This question comes up frequently in client interviews. Many people are convinced that a bankruptcy filing will ruin their credit and they’ll never be able to buy a car or house. In most cases, that’s simply not true.
– Don’t confuse a credit score with a “life score.” A credit score is simply a tool banks use to decide whether or not to extend credit to you and to determine what interest rate to charge you. A 760 credit score doesn’t make you a better person than someone with a 500 credit score. If you really believe a high credit score is valuable, take it to the grocery store and see how much you can buy with it.
– If you are behind on credit card payments or have had judgments entered against you, your credit score is already pretty shot. It will likely improve after filing bankruptcy, because your debt to income ratio will be significantly better.
– If you have a high credit score, it may be artificially high. Someone with $50,000 in credit card debt who makes the minimum payments each month on time may have a great credit score because of those timely payments. But if that same person is devoting nearly all of his disposable income to those payments, he’ll be denied a car loan or home loan because his income can’t support the additional payments. If it can’t get you a great rate on a loan, what good is that high credit score?

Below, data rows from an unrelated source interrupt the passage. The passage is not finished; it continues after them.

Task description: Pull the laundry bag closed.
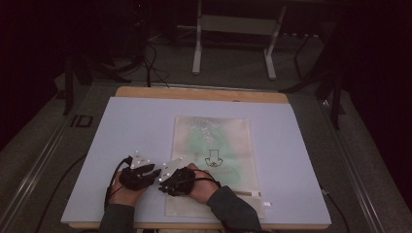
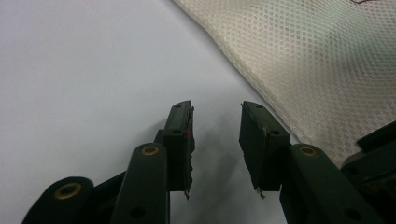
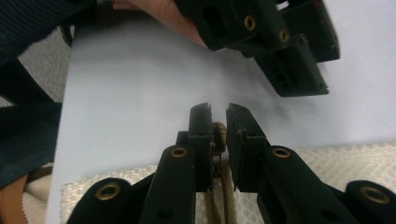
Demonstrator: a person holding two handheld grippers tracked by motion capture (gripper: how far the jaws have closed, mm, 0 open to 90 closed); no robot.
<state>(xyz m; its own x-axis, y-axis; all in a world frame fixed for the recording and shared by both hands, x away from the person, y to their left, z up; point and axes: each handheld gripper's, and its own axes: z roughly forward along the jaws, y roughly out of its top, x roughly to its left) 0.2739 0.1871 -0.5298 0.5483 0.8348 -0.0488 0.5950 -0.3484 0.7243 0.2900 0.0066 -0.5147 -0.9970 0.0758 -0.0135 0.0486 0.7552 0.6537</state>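
Note:
A cream mesh bag point(image 1: 214, 145) with a green item inside lies flat on the white board point(image 1: 136, 126). My right gripper point(image 3: 218, 109) is at the bag's near left corner, shut on the brass zipper pull point(image 3: 218, 134); the zipper track point(image 3: 219, 196) runs back between its jaws. In the high view the right gripper point(image 1: 163, 186) points left. My left gripper point(image 2: 215, 121) stands open just above the bare board, with nothing between its jaws, right beside the mesh bag's point(image 2: 317, 60) edge. The left gripper point(image 1: 155, 172) sits close to the right one, almost touching.
The board rests on a wooden table point(image 1: 194, 92). A white metal frame point(image 1: 233, 43) and cables point(image 1: 150, 63) stand on the carpet beyond the far edge. The person's dark sleeve point(image 1: 233, 211) lies over the bag's near end.

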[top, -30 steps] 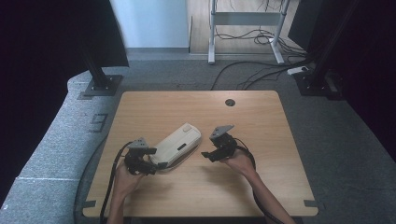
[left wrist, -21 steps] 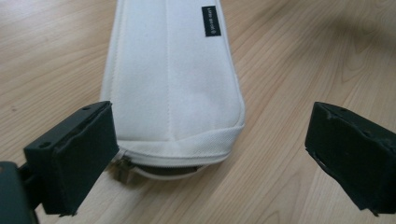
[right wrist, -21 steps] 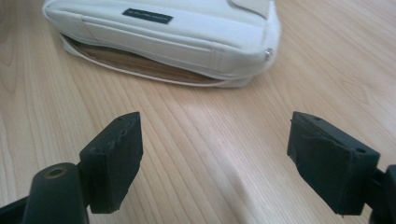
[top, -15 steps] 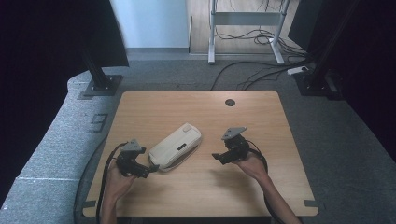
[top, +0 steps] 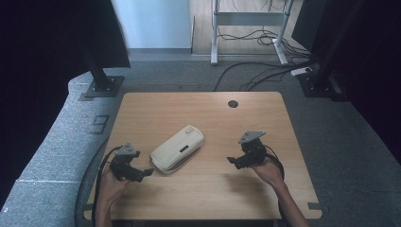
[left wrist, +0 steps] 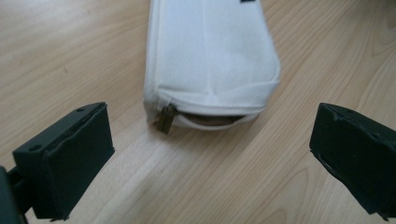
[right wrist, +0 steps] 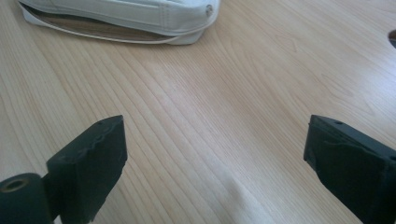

– A bankruptcy filing will show up on your credit report for approximately 10 years. That doesn’t mean your credit score will remain low the entire time. Your financial life after the bankruptcy will also appear, showing your record of payments post-bankruptcy. As a rough guideline, your credit score will return to its pre-bankruptcy level in about 4 years.
– You *will* get credit again after filing bankruptcy. In general, you’ll receive credit card applications within 6 months of getting your discharge. It’s fine to accept those offers as long as you pay your balance off in full and on time each month. You should qualify for a car loan in about 18 months, and a home loan in 5-6 years. The farther you get from the bankruptcy, the better your chances of getting credit extended to you and of getting a better interest rate. You may be able to shorten those times by having a cosigner or agreeing to a higher interest rate.
If you’re deep in debt, facing foreclosure, having your wages garnisheed, and fighting off the repo man, your credit score should be the least of your worries. Usually, it’s best to file the bankruptcy, get a fresh start, and begin rebuilding your credit. Talk to a bankruptcy attorney for advice tailored to your specific situation.